Subject: Re: How to configure an ethernet interface which has point to point
To: Manuel Bouyer <bouyer@antioche.eu.org>
From: Steven M. Bellovin <smb@cs.columbia.edu>
List: tech-net
Date: 06/15/2007 16:54:26
On Fri, 15 Jun 2007 22:17:16 +0200
Manuel Bouyer <bouyer@antioche.eu.org> wrote:

> On Fri, Jun 15, 2007 at 10:11:44PM +0200, Gert Doering wrote:
> > Hi,
> > 
> > On Fri, Jun 15, 2007 at 10:02:02PM +0200, Gert Doering wrote:
> > > > > If it's a pure internal point-to-point link, you could save
> > > > > the effort of maintaining ARP entries (either setting them up
> > > > > statically, or actually running the ARP protocol).  Less
> > > > > overhead...
> > > > 
> > > On Fri, Jun 15, 2007 at 09:38:51PM +0200, Manuel Bouyer wrote:
> > > > No. You still need to send something in the ethernet header,
> > > > that will be properly received by the hardware engine on the
> > > > other end.
> > > 
> > > "ff:ff:ff:ff:ff:ff"
> > 
> > Ah.  I smell a misunderstanding here - I wasn't talking about
> > "packet overhead" but about "processing overhead" due to ARP
> > handling.
> > 
> > The packet format cannot change, of course, but it could carry the
> > broadcast MAC as destination address.
> 
> Sure.
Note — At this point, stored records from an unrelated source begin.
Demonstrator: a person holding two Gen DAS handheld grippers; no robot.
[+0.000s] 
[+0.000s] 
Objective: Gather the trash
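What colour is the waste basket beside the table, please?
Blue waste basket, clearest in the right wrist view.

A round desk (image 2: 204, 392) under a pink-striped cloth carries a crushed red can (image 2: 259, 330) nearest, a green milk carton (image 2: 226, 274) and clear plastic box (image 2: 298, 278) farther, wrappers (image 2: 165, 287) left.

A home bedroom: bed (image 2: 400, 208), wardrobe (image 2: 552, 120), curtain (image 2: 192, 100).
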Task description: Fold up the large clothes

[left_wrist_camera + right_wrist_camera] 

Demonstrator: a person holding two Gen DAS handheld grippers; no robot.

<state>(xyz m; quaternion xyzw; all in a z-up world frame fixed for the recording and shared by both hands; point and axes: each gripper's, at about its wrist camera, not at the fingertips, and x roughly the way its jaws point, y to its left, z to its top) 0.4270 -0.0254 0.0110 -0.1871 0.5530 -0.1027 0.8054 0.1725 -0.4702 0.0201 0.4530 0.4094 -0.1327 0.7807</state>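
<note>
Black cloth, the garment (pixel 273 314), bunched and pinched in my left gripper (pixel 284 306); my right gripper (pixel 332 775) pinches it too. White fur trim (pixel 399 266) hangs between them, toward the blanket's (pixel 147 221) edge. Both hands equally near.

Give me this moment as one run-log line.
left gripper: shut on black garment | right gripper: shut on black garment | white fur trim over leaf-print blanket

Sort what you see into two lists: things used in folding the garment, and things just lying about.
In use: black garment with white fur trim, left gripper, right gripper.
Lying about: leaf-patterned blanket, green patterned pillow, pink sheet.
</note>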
But the ARP handling overhead should be very small, as you have
> to lookup the route in the routing table anyway. When arp is needed
> the entry is already in the cache. Intead of a lookup in the cache
> you'd need a test to see if the interface is in p2p more or not. And
> a similar test in the receive path, which would not be needed
> otherwise.
> 
Right.  And I believe that packets sent to a broadcast address are
received by the sender, too, on some NICs.  This is even more overhead.